KİTAPLI KEDİLİ GÜNLÜKLER   –  1 Ocak 2024 / Pazartesi

KİTAPLI KEDİLİ GÜNLÜKLER   –  1 Ocak 2024 / Pazartesi

Akşamüstü Ayla ile buluşmak için evden çıkmadan önce taksi durağını aradım. Bir araç olduğunu söylediler ama geç gelecekmiş. Kabul ettim, bekleyebilirim, acelem yok. Ağır ağır merdivenlerden indim. Dışarıda biraz oyalandım. Hava ılıktı.

Oturduğumuz mekan kalabalıktı. Sanki dün gece geç saatlere kadar içmemişler gibi biralarını içiyorlardı. Biz de bira aldık. Eros’u anlattı. Özel bir mezarlığa gömülmüş. Yamaç bir yermiş. Defne ağacı dikilecekmiş yanına. Ruhların olduğuna inanıyoruz. Hatta aramızdalar ama seslerini işitemiyor, onları göremiyoruz. Belki sesleri yoktur. Ev sessizleşmiş. Bir süre geçtikten sonra bir başka köpek almayı düşünüyormuş. Evin içinde her an yanına gelecek, yatağın üzerine atlayıp havlayacakmış gibi geliyormuş aklına. Asansörden çıkar çıkmaz sesi işitilmiyor artık. Telefon görüşmelerimizde asansörden çıkar çıkmaz telefonu kapatıyorduk. Bazen kapatmasını istemiyordum, onun çılgınca havlamasını dinlemek istiyordum.

Patatesler çok kötüydü. Yenisini istemek aklıma geldiğinde, neredeyse yarısı yediğimizi söyledi Ayla. Birçok kişinin kulaklarını çınlattık. Bazı kişiler ilgimi çekmedi, hatta başka birisini sorup geçiştirdim.

Ayla benimle buluşma ayarladığında erkek arkadaşıyla geç görüşür. Kadın arkadaşlarımla dışarıya çıkabileceğimi, ondan bağımsız gezebileceğimi bilmesini istiyorum, diyordu. Ayrılmamıza yarım saat kala mesaj attı arkadaşına. Nerede oturduğumuzu, kalkacağımızı yazmış. Buluşma için bir başka yer söylemiş. Bizim ayrılmamızı bekleyeceğini düşünmüştüm ama bekleyemedi. Ayla lavaboya gitmişti ve iki masa ilerimize biri oturmuştu. Onu bir yerden tanıyormuşum gibi geldi bana ama çıkartamadım kim olduğunu. Ayla döndüğünde “Gelmiş, iki masa ileride oturuyor,” dedi. “Bugün ne yazmalıyım?” diye sordum. Eski sevgilisini söyledi. Yılbaşı öncesi telefonla aramış ve görüşmüşler. Sonra da bir daha aramamasını söylemiş. “Onu yazmak istemiyorum. Anlattığın kadarıyla onu çok bencil ve kaba buluyorum.” Ben kalktım. O da arkadaşına telefon açtı. Dışarı çıktım. Sonra da onunla tanışmadan ayrıldığım için üzüldüm. Yanımıza gelebilir, ben de çok oturmadan kalkabilirdim. Ayla’nın, arkadaşlarıyla beni tanıştırmadığını fark ettim.

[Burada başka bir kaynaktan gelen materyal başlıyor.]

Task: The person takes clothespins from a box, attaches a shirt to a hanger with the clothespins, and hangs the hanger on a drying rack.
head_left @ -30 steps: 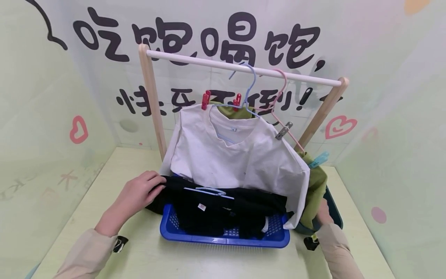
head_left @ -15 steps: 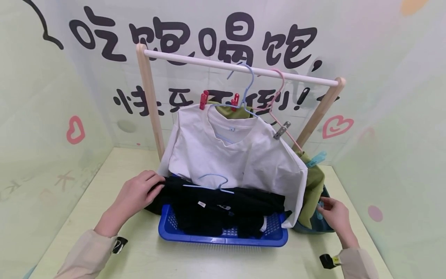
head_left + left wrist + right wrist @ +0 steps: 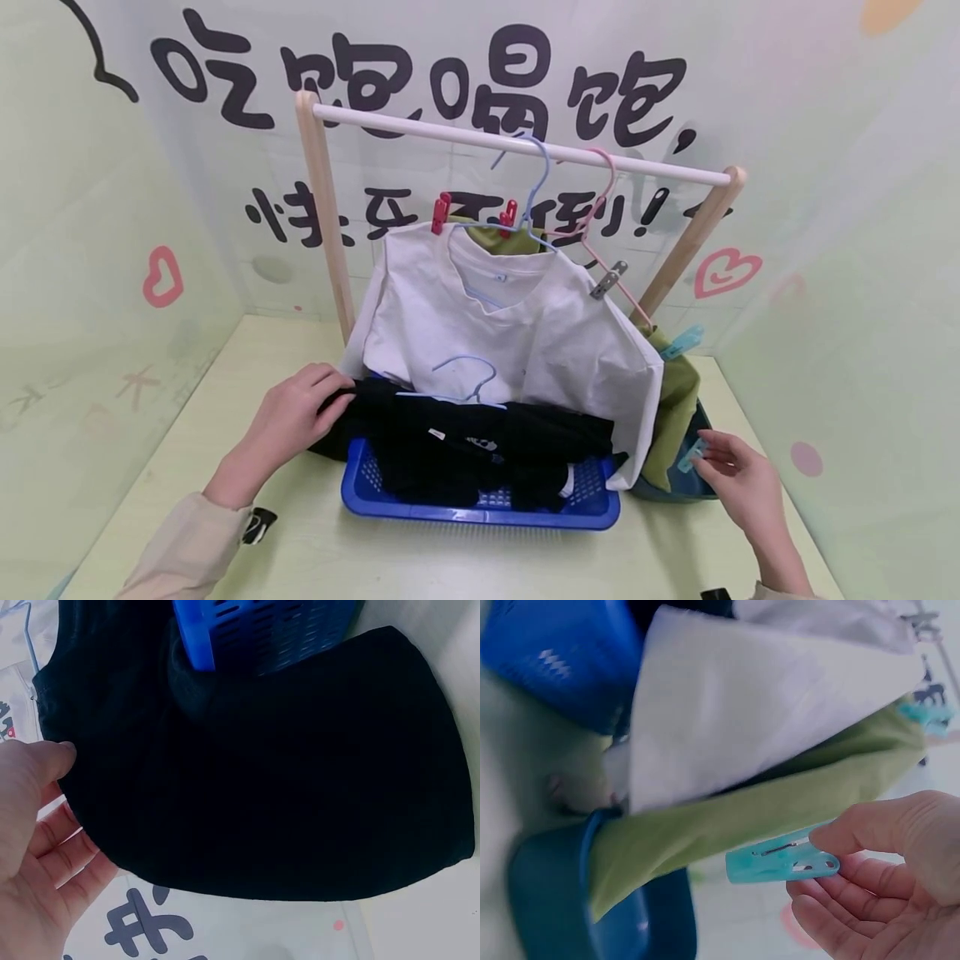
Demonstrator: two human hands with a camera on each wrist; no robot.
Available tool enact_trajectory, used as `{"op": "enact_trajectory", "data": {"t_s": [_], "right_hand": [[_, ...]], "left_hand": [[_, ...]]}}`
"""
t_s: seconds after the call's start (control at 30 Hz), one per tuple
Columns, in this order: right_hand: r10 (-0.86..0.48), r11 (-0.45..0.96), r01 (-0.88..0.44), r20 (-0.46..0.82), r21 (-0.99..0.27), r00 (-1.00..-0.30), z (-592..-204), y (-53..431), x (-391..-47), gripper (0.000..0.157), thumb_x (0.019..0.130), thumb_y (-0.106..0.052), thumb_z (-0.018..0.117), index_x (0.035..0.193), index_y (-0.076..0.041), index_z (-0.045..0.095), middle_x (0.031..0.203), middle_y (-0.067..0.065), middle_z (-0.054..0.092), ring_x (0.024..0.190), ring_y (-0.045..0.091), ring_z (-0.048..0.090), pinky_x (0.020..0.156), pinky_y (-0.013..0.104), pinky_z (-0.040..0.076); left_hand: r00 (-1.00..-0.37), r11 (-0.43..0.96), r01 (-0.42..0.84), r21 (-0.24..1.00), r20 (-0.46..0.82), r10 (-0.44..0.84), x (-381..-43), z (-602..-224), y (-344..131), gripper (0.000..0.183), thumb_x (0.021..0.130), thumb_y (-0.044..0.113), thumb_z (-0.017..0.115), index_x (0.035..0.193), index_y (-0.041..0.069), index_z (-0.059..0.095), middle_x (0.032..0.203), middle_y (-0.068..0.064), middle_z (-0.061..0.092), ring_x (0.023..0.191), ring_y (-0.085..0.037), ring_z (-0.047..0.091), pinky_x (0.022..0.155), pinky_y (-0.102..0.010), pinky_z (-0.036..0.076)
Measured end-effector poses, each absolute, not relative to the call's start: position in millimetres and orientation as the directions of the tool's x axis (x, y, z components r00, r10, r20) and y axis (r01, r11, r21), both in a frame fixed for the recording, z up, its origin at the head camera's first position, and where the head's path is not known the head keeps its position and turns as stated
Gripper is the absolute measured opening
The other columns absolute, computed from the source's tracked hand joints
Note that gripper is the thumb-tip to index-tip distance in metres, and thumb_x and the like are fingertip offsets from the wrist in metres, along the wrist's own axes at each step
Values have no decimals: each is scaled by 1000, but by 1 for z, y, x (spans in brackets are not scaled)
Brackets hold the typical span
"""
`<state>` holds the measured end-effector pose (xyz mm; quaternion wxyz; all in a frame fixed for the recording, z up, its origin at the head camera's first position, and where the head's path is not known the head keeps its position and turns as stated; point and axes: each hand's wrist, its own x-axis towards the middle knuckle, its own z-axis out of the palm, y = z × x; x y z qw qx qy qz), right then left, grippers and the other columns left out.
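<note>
My left hand [image 3: 294, 414] pinches the shoulder edge of a black shirt [image 3: 247, 795] between thumb and fingers. The shirt lies across a blue basket [image 3: 480, 518], with a blue hanger [image 3: 480, 383] in its neck, hook upward. Over the rim of a dark teal bin, my right hand [image 3: 742, 479] pinches a light blue clothespin [image 3: 780, 859] by one end. That clothespin is apart from the nearby green garment [image 3: 757, 806]. A white shirt [image 3: 480, 333] hangs behind the black one, with red clothespins [image 3: 441, 213] and a grey clothespin [image 3: 609, 280] at its shoulders.
A wooden rack with a white rod [image 3: 450, 136] stands at the back; a pink hanger [image 3: 609, 179] is also on it. The dark teal bin [image 3: 547, 892] stands right of the basket. Another light blue clothespin [image 3: 682, 342] grips the green garment.
My right hand has come up out of the teal bin holding a light blue clothespin and moved toward the right front. The black shirt's hanger hook has tipped upright. My left hand stays put.
</note>
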<state>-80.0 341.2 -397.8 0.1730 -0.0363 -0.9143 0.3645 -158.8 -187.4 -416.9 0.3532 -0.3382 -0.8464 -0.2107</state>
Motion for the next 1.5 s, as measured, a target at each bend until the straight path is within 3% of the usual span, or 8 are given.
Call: {"op": "enact_trajectory", "data": {"t_s": [0.13,0.27,0.6,0.83,1.0,1.4,1.5], "right_hand": [[136,710,-161,357,-686,-924,-388,328,-73,33,74,12,70,106,8,63,84,-10,65,75,-12,55,64,8,46],[43,690,-280,424,-668,-905,-381,310,-69,38,71,18,69,108,8,62,92,-9,66,80,-11,57,68,8,47],[-113,521,-487,509,-701,-853,-374,253,-75,42,67,22,70,106,6,65,97,18,67,82,1,64,70,16,51],[-184,434,-511,482,-742,-856,-378,217,-79,39,72,17,70,108,2,64,101,16,66,86,9,65,72,19,52],[-244,374,-523,463,-766,-852,-379,194,-83,37,76,11,70,110,0,63,103,13,66,87,15,65,73,23,53],[-360,168,-656,573,-736,-736,-374,130,-98,35,78,11,68,111,4,61,102,17,65,84,26,66,72,34,55],[-372,148,-667,584,-730,-722,-373,116,-101,34,79,10,68,112,4,61,101,17,65,84,26,66,73,33,55]], "left_hand": [[-522,677,726,120,738,429,-158,-417,-188,19,89,21,56,85,5,66,82,-5,61,74,-22,60,55,-39,49],[-525,680,723,122,736,427,-159,-417,-188,11,82,15,62,85,5,66,81,-5,61,73,-22,60,55,-38,49],[-525,685,718,119,740,421,-159,-418,-189,37,96,32,44,84,5,66,80,-6,61,73,-23,59,54,-39,49],[-531,681,721,128,733,425,-158,-417,-188,23,91,24,55,84,5,66,81,-5,60,73,-23,59,55,-38,49],[-532,684,717,132,739,415,-156,-416,-189,32,95,30,49,83,5,65,80,-5,60,72,-22,59,55,-38,49],[-526,689,714,124,744,412,-152,-413,-190,46,99,39,39,82,5,66,79,-5,60,71,-22,59,55,-38,49],[-519,683,720,124,750,411,-152,-412,-188,42,98,36,43,82,5,65,79,-4,60,71,-22,59,55,-38,49]]}}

Eve geldiğimde bizimkiler acıkmış, beni beklerlerken buldum onları. Mamalarını verdim. Karadut artık benden kaçmıyor. Ayak altında, sağımda solumda dolanıp duruyor. Oyuncağıyla oynatıyorum, hatta oynamak istediğini davranışlarıyla anlatıyor artık.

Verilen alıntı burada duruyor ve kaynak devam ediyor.